Configure application settings file

  1. After the clone, click the "Upload/download" icon and select “manage file share” UploadFilesBash.png

  2. Navigate to Purview-ADB-Lineage-Solution-Accelerator/deployment/infra/settings.sh click “…” and select "edit" EditSettings.png

  3. Input values for:

    • Resource group
    • Prefix (this is added to service names)
    • Client ID & Secret (from the App ID required as a prerequisite)
    • Tenant id
    • Purview location
    • Resource Tags (optional, in the following format: {"Name":"Value","Name2":"Value2"})
      • NOTE: Resource Tags are optional. If you are not using any Resource Tags, input empty set of double quotes("").
  4. Push the Save icon to save your changes

Run the installation script

Note: Running this script will create all the services noted above, including Azure Databricks and an Azure Databricks cluster which will start after deployment. This cluster is configured to auto terminate after 15 minutes but some Azure charges will accrue.

  1. Navigate to cd clouddrive/Purview-ADB-Lineage-Solution-Accelerator/deployment/infra

    Note:
    If your organization requires private endpoints for Azure Storage and Azure Event Hubs, you may need to follow the private endpoint guidance and modify the provided arm template.

  2. Run ./openlineage-deployment.sh

  3. (Manual Configuration) After the initial deployment the script will stop and will ask you to add the service principal to the data curator role in the Purview resource. Follow this documentation to Set up Authentication using Service Principal using the Application Identity you created as a prerequisite to installation.

  4. Once your service principal is added, go back to the Bash terminal and hit "Enter"

  5. The Purview types will be deployed and the deployment will finish

Note:
At this point, you should confirm resources deployed successfully. In particular, check the Azure Function and inside its Functions tab, you should see an OpenLineageIn and PurviewOut function. If you have an error like Microsoft.Azure.WebJobs.Extensions.FunctionMetadataLoader: The file 'C:\home\site\wwwroot\worker.config.json' was not found. please restart or start and stop the function to resolve the issue. Lastly check the Azure Function Configuration tab and check if all the Key Vault Referenced app settings have a green checkmark. If not, wait an additional 2-5 minutes and refresh the screen. If Key Vault references are not all green, check that the Key Vault has an access policy referencing the Azure Function.
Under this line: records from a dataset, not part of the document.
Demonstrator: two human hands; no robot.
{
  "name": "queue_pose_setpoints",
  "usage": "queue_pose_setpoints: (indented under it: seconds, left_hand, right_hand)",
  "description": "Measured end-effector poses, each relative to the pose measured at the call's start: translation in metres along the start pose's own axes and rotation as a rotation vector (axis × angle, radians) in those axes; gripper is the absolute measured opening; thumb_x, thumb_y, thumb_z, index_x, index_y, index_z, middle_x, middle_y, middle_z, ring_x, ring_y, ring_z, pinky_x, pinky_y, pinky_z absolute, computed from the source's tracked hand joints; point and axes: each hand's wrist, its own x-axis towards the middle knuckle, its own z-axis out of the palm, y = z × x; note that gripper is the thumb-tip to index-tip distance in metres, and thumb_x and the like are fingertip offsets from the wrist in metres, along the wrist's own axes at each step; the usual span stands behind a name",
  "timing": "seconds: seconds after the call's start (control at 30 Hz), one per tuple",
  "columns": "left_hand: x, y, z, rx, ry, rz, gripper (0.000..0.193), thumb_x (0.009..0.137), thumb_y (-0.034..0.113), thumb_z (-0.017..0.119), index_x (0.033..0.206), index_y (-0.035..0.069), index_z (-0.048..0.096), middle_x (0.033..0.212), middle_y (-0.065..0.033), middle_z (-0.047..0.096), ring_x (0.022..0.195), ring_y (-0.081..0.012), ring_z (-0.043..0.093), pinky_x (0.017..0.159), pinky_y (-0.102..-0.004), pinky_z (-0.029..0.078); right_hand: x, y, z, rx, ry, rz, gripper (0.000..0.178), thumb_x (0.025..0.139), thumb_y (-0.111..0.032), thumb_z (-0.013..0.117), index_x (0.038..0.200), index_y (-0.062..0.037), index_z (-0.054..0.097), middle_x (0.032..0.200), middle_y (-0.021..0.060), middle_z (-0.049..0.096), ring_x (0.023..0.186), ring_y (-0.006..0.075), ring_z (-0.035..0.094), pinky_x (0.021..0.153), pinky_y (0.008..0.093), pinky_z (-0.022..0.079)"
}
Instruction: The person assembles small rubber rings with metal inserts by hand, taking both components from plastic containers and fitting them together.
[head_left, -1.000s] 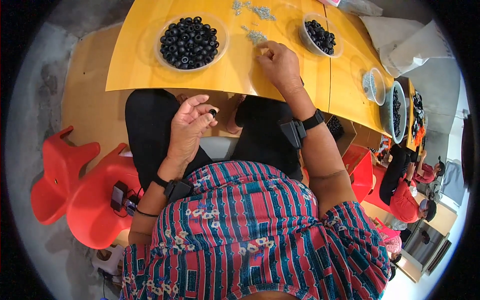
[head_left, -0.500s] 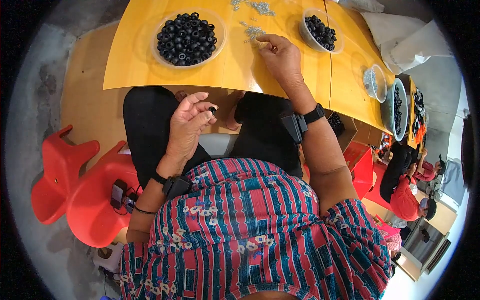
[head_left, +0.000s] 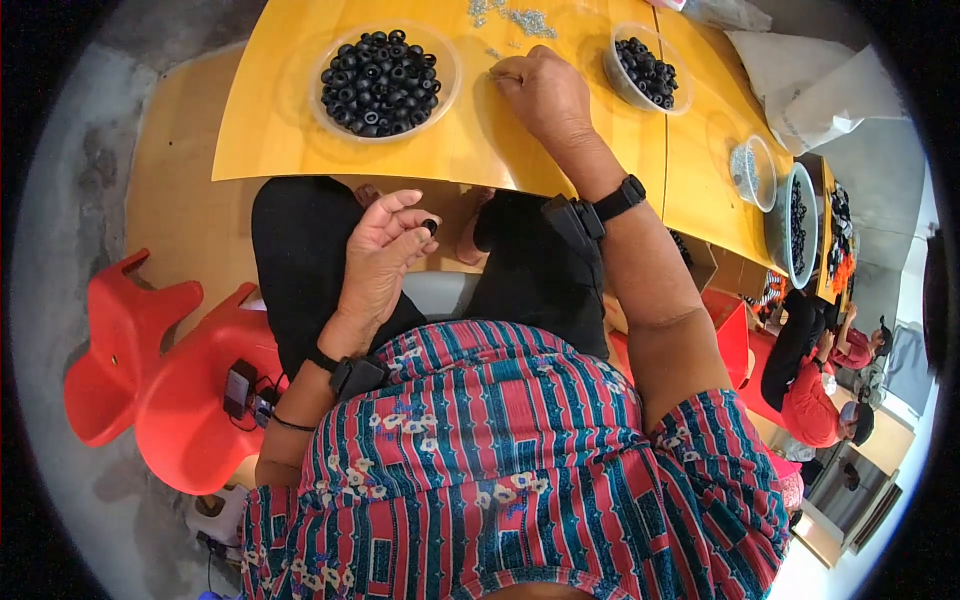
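My left hand (head_left: pixel 380 245) is above my lap, thumb and fingers pinching a small round black piece (head_left: pixel 430 227) with a hole, like a little wheel. On the yellow table (head_left: pixel 470 140) rests my right hand (head_left: pixel 552 95), its fingertips drawn together over a few small silver metal parts; whatever it pinches is hidden under the fingers. More silver parts (head_left: pixel 530 22) lie loose just beyond it. Left of that hand stands a clear round tub (head_left: pixel 455 90) full of black wheel-like pieces (head_left: pixel 380 82). To its right, a second clear tub (head_left: pixel 684 95) holds similar black pieces (head_left: pixel 645 72).
Farther right are a small clear cup (head_left: pixel 765 190) of silver parts and a pale blue basin (head_left: pixel 806 235) of black rings. Red plastic chairs (head_left: pixel 190 415) stand at my left. Other people (head_left: pixel 812 405) sit at the far right. White sacking (head_left: pixel 800 80) lies beyond the table.
My right hand has shifted left and away from me, now covering most of the nearer silver parts. My left hand keeps its pinch on the black piece.
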Motion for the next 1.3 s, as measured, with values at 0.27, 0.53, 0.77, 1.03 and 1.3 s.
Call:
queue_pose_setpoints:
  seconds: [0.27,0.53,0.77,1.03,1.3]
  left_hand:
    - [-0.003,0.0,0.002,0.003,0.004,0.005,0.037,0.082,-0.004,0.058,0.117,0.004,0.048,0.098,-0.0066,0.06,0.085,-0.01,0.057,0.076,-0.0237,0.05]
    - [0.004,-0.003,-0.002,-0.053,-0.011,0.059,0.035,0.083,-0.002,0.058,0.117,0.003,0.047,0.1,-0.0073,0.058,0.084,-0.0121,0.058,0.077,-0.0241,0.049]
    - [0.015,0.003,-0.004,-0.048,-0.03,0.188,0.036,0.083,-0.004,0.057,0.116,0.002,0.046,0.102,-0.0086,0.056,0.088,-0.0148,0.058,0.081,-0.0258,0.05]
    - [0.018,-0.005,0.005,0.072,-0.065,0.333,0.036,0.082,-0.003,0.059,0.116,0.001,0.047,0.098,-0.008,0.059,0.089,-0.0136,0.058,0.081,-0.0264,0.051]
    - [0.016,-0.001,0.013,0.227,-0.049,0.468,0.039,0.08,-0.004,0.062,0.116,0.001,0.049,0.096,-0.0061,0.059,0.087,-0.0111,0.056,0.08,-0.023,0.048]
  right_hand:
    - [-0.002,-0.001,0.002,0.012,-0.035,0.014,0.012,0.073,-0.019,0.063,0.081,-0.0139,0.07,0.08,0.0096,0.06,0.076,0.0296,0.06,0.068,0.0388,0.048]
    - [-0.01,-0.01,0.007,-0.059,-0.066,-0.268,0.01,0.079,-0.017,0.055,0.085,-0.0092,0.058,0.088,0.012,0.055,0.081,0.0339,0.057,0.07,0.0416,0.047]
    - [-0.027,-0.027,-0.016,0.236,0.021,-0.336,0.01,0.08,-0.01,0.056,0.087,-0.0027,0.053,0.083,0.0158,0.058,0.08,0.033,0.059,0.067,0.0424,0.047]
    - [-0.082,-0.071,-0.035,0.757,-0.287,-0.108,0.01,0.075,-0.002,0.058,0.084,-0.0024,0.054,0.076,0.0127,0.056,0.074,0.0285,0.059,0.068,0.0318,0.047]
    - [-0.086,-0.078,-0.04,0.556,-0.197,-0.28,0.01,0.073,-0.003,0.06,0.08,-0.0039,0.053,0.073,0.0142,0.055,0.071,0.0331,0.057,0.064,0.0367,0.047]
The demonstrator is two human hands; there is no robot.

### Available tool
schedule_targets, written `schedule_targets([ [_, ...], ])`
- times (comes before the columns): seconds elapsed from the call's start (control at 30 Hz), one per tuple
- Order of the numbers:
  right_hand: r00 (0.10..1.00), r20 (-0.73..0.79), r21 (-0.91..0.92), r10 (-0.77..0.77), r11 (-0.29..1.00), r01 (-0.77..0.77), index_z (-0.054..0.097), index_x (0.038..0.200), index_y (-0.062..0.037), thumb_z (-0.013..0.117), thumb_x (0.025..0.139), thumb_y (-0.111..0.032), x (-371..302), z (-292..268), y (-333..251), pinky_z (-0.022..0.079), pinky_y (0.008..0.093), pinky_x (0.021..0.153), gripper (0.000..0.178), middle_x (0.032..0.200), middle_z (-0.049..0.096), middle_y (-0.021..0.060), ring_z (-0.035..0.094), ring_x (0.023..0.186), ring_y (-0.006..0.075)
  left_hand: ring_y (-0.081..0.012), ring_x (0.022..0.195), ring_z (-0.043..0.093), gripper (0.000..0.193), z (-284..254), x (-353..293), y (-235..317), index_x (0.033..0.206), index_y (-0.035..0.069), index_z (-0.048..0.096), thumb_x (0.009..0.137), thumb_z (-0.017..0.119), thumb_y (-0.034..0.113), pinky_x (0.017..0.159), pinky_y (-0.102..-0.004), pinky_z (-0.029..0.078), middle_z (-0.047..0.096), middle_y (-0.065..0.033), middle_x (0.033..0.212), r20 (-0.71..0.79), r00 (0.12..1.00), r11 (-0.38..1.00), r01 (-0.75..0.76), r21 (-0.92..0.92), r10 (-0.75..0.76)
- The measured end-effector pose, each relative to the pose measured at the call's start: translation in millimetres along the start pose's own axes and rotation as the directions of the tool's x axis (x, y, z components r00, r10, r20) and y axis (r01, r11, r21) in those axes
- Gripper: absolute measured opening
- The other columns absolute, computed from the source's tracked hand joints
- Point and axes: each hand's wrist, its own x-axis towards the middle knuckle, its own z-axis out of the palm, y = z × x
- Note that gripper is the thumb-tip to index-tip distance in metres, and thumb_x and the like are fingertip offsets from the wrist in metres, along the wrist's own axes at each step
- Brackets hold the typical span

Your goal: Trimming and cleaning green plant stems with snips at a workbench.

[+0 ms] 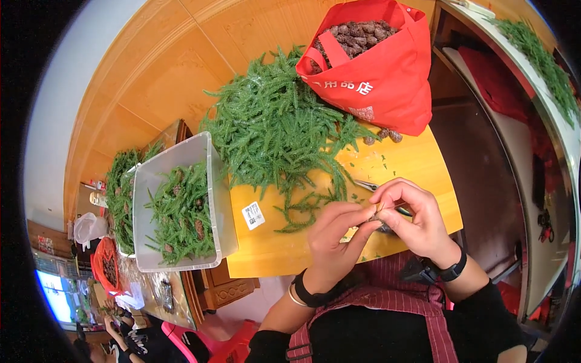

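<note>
Yellow table (260, 254) under green sprigs (272, 121) and red bag (393, 88) (loose cones (395, 137) alongside).

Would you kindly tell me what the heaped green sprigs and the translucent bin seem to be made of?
Green sprigs: perhaps glossy plastic, given the shiny highlights and even needles, though real foliage is possible.
Translucent bin: likely smooth, rigid plastic, judging by its cloudy, see-through walls.

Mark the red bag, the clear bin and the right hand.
Red bag (390, 81): head view, on its front wall.
Clear bin (223, 224): head view, on its right side wall.
Right hand (422, 222): head view, middle of the hand.
</note>
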Motion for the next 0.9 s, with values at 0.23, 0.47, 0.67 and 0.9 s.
schedule_targets([
  [0.23, 0.979, -0.064, 0.374, 0.194, 0.914, -0.156, 0.052, 0.086, -0.0027, 0.062, 0.073, -0.011, 4, -21, 22, 0.042, 0.0314, 0.08, 0.018, 0.097, 0.055, 0.0085, 0.053, 0.094, 0.0199, -0.017, 0.073, 0.059, 0.014, -3, -3, -5, 0.095, -0.001, 0.052, 0.082, 0.055, 0.001, 0.063, -0.0266, 0.05, 0.057, -0.0094, 0.085, 0.117, 0.905, 0.752, 0.407, -0.519, -0.409],
  [0.47, 0.97, 0.033, -0.839, 0.242, 0.533, -0.105, 0.052, 0.088, -0.0038, 0.072, 0.06, -0.013, -11, -38, 75, 0.04, 0.0363, 0.079, 0.035, 0.092, 0.049, 0.0136, 0.048, 0.089, 0.0321, -0.0173, 0.072, 0.059, 0.014, -6, -4, -6, 0.099, 0.001, 0.049, 0.086, 0.049, 0.006, 0.062, -0.027, 0.05, 0.058, -0.0107, 0.086, 0.22, 0.864, 0.543, 0.463, -0.701, -0.453],
  [0.67, 0.981, 0.113, -0.837, 0.157, 0.548, 0.009, 0.053, 0.085, -0.0047, 0.07, 0.06, -0.015, -10, -45, 80, 0.04, 0.0363, 0.079, 0.032, 0.094, 0.048, 0.0132, 0.047, 0.091, 0.0314, -0.0169, 0.073, 0.058, 0.014, -12, -1, -2, 0.099, 0.003, 0.049, 0.086, 0.049, 0.007, 0.062, -0.0269, 0.049, 0.059, -0.0136, 0.094, 0.238, 0.838, 0.452, 0.479, -0.752, -0.491],
  [0.9, 0.992, 0.002, -0.723, 0.122, 0.686, -0.083, 0.048, 0.074, 0.0029, 0.052, 0.063, -0.006, -17, -59, 63, 0.042, 0.0337, 0.063, 0.015, 0.078, 0.046, 0.0153, 0.049, 0.068, 0.0308, -0.0157, 0.072, 0.058, 0.014, -21, -6, -4, 0.099, 0.004, 0.049, 0.086, 0.05, 0.007, 0.062, -0.0252, 0.049, 0.058, -0.0148, 0.098, 0.252, 0.823, 0.425, 0.495, -0.758, -0.509],
])
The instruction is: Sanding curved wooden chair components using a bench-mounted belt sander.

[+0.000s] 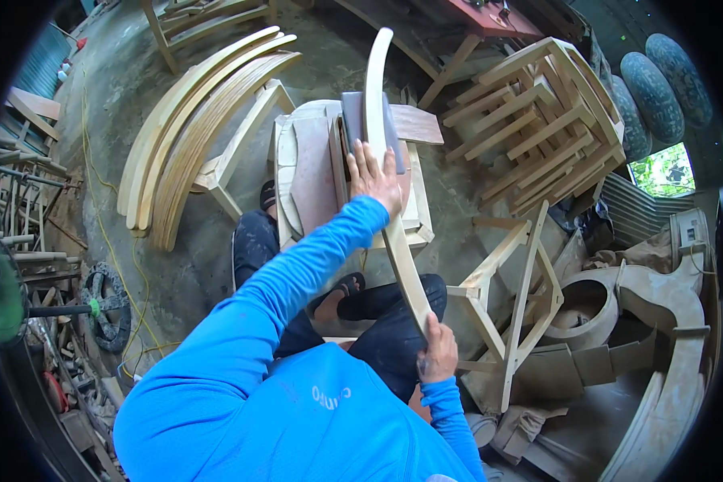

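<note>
A long curved wooden slat (373, 88) runs from beyond the workbench down toward my right thigh. My left hand (375, 181) lies flat on its middle, fingers stretched out. Near the slat's close end, my right hand (438, 351) is closed around it. Under the far part of the slat is a flat dark grey sheet (390, 136), partly hidden by the wood. Both rest over a low wooden workbench (285, 173) topped with thin wood pieces. A reddish-brown board (313, 169) lies on that top, to the left of the slat.
Several curved slats (205, 120) lean stacked on a wooden frame at left. A pile of wooden frames (538, 120) stands at far right. Closer on the right are an angled wooden frame (510, 297) and a round duct (578, 309). A yellow cord (96, 225) crosses the floor.
</note>
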Available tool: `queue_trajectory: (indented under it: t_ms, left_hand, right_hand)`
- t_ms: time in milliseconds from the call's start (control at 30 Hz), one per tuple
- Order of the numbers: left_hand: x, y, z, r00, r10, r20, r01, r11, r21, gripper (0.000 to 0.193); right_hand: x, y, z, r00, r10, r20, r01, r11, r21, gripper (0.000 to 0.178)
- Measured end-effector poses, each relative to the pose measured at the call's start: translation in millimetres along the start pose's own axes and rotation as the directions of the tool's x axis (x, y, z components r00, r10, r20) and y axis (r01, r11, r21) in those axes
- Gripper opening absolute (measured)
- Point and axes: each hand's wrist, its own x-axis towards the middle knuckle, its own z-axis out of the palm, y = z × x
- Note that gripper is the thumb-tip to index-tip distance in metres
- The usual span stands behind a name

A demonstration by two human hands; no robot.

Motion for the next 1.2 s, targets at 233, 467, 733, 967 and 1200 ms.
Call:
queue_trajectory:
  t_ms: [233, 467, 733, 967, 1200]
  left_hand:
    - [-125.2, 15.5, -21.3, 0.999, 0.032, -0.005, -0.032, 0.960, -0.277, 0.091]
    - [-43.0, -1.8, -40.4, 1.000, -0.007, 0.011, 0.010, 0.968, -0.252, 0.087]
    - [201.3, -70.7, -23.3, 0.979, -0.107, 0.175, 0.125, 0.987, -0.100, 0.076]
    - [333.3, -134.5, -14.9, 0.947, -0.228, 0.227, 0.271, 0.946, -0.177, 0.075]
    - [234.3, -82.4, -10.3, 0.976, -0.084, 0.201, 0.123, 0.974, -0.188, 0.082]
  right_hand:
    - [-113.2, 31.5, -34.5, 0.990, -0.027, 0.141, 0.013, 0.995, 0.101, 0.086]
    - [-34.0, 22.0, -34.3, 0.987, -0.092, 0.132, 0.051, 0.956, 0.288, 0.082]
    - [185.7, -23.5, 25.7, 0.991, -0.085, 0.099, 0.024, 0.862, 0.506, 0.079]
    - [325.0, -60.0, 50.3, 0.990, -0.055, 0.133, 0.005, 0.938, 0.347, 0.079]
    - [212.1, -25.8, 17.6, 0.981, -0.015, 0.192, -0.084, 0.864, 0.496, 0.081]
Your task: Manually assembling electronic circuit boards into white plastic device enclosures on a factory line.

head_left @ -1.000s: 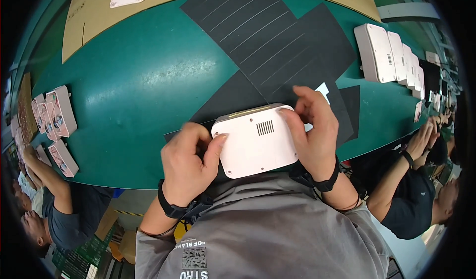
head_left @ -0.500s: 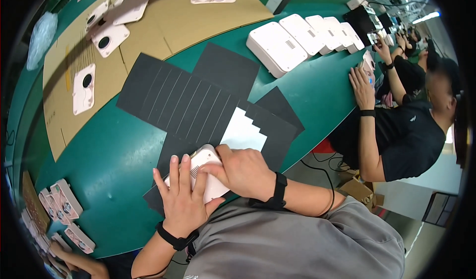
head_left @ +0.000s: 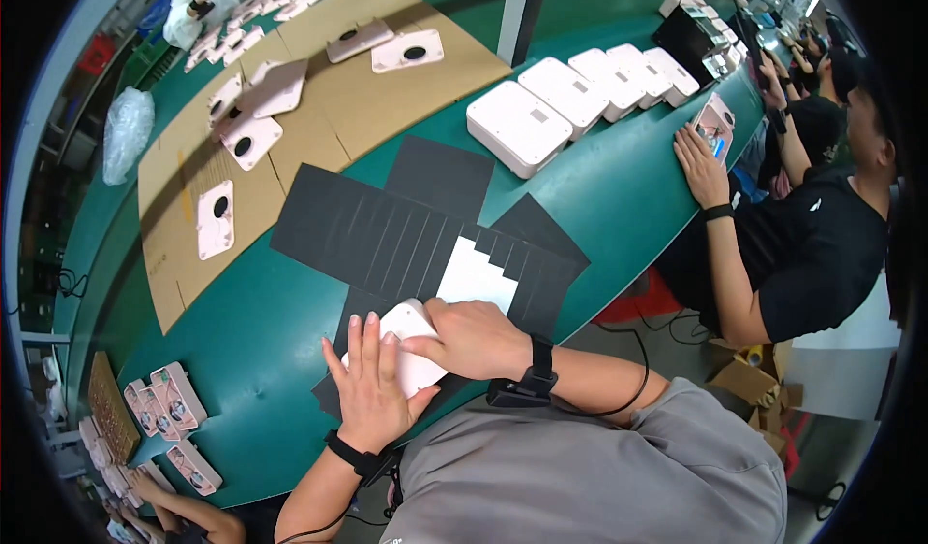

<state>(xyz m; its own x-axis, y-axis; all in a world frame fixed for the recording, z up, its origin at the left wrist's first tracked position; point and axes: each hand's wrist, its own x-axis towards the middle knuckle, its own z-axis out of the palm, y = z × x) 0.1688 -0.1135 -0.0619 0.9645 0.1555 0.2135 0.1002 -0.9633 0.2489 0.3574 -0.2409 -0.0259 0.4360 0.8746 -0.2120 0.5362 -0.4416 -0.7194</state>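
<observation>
A pale pink-white rectangular plastic casing (head_left: 416,372) lies on black sheets at the table's near edge. My left hand (head_left: 375,399) rests on its left side, fingers stretched out and spread. Curled round the casing's far right edge, my right hand (head_left: 488,341) has its thumb pressed on the top face. The casing's underside and my right fingertips are hidden. Just beyond it lies a black sheet (head_left: 338,225) marked with thin parallel lines. A white sheet with a stepped edge (head_left: 476,275) sits on the black material, close to my right hand.
Several closed white casings (head_left: 517,128) stand in a row at the back right. Cardboard (head_left: 319,109) carries pink-white shells with black discs. Opened housings (head_left: 174,404) stand at the left on the green table (head_left: 261,351). A co-worker (head_left: 812,254) handles another unit at the right.
The whole view has shifted, so the table and its contents appear lower and farther right. Both my hands stay on the casing, the right thumb still across its top.
</observation>
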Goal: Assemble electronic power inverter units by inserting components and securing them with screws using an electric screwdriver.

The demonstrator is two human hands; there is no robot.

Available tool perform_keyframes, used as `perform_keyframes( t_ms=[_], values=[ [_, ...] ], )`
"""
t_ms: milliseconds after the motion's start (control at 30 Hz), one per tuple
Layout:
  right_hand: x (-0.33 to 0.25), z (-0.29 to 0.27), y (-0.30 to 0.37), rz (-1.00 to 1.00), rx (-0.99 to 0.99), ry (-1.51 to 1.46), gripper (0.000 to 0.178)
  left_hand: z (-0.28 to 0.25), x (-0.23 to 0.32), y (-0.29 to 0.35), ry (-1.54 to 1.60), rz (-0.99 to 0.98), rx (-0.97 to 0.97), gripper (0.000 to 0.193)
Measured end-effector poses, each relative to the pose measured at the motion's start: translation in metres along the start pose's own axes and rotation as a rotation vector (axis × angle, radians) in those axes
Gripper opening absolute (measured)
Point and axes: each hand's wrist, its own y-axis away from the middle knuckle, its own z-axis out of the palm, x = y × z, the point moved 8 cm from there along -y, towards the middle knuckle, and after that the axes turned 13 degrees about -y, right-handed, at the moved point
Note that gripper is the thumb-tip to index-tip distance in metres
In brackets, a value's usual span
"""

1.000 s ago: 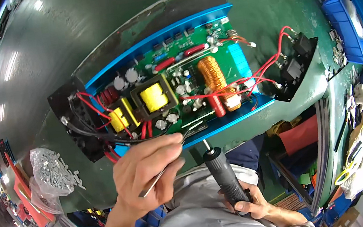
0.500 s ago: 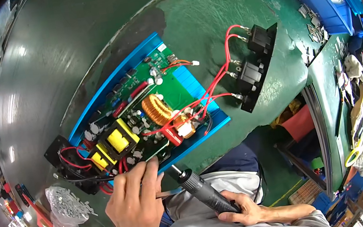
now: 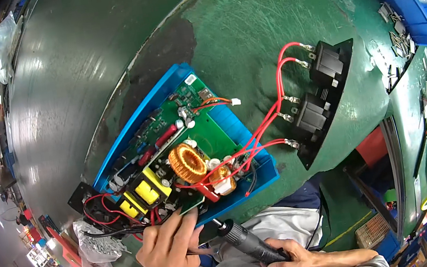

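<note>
A blue metal housing point(image 3: 250, 192) lies slantwise on the bench, open on top. Inside it a green circuit board point(image 3: 208, 132) carries a copper-wound coil point(image 3: 187, 163) and a yellow-and-black transformer point(image 3: 147, 193). My left hand point(image 3: 170, 256) is closed over the housing's near wall, fingertips inside by the board's edge; its thumb is mostly hidden. In my right hand point(image 3: 292, 257) is a black electric screwdriver point(image 3: 246, 239), its metal tip pointing at the outside of that wall, close to my left fingers. Whether the tip touches cannot be told.
Red wires point(image 3: 265, 126) run from the board to a black end panel with sockets point(image 3: 314, 113) at right. A black part point(image 3: 84, 197) adjoins the housing's left end. Nearby lies a plastic bag of small metal pieces point(image 3: 97, 245). A blue bin point(image 3: 403, 0) stands at far right.
The view has shifted, so the bench and housing appear lower and farther right. My left hand stays at the near wall, and the screwdriver tip remains beside it.
</note>
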Motion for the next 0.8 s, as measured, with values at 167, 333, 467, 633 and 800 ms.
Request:
perform_keyframes(
  t_ms=[167,333,467,633,800],
  values=[
    [0.010,0.003,0.006,0.214,-0.121,-0.342,0.043,0.007,-0.003,0.002,0.057,-0.005,0.002,0.029],
    [-0.004,0.002,0.008,0.061,-0.025,-0.142,0.046,0.007,0.000,0.001,0.064,0.022,0.031,0.026],
    [0.015,-0.001,0.008,0.067,0.053,-0.127,0.072,0.007,-0.004,0.003,0.067,0.017,0.032,0.026],
    [0.014,0.006,-0.003,0.060,0.124,-0.209,0.091,0.013,-0.005,-0.003,0.104,0.094,0.115,0.027],
    [0.028,0.024,-0.009,0.268,-0.121,-0.608,0.106,0.005,-0.011,-0.001,0.107,0.077,0.142,0.034]
  ],
)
  1. Finally, run the Databricks notebook provided in your new workspace and observe lineage in Microsoft Purview once the Databricks notebook has finished running all cells.

  2. If you do not see any lineage please follow the steps in the troubleshooting guide.

  3. If you are interested in demonstrating lineage from Databricks jobs, please follow the steps in the connector only deployment.

Post Installation

Note: If your original bash shell gets closed or goes away while you are completing the manual installation steps above, you can manually run the final part of the installation by running the following from a cloud bash shell in the same subscription context:

purview_endpoint="https://<enter_purview_account_name>.purview.azure.com"
TENANT_ID="<TENANT_ID>" 
CLIENT_ID="<CLIENT_ID>" 
CLIENT_SECRET="<CLIENT_SECRET>"

acc_purview_token=$(curl https://login.microsoftonline.com/$TENANT_ID/oauth2/token --data "resource=https://purview.azure.net&client_id=$CLIENT_ID&client_secret=$CLIENT_SECRET&grant_type=client_credentials" -H Metadata:true -s | jq -r '.access_token')
purview_type_resp_custom_type=$(curl -s -X POST $purview_endpoint/catalog/api/atlas/v2/types/typedefs \
        -H "Authorization: Bearer $acc_purview_token" \
        -H "Content-Type: application/json" \
        -d @Custom_Types.json )

echo $purview_type_resp_custom_type

If you need a Powershell alternative, see the docs.

You should now be able to run your demo notebook and receive lineage.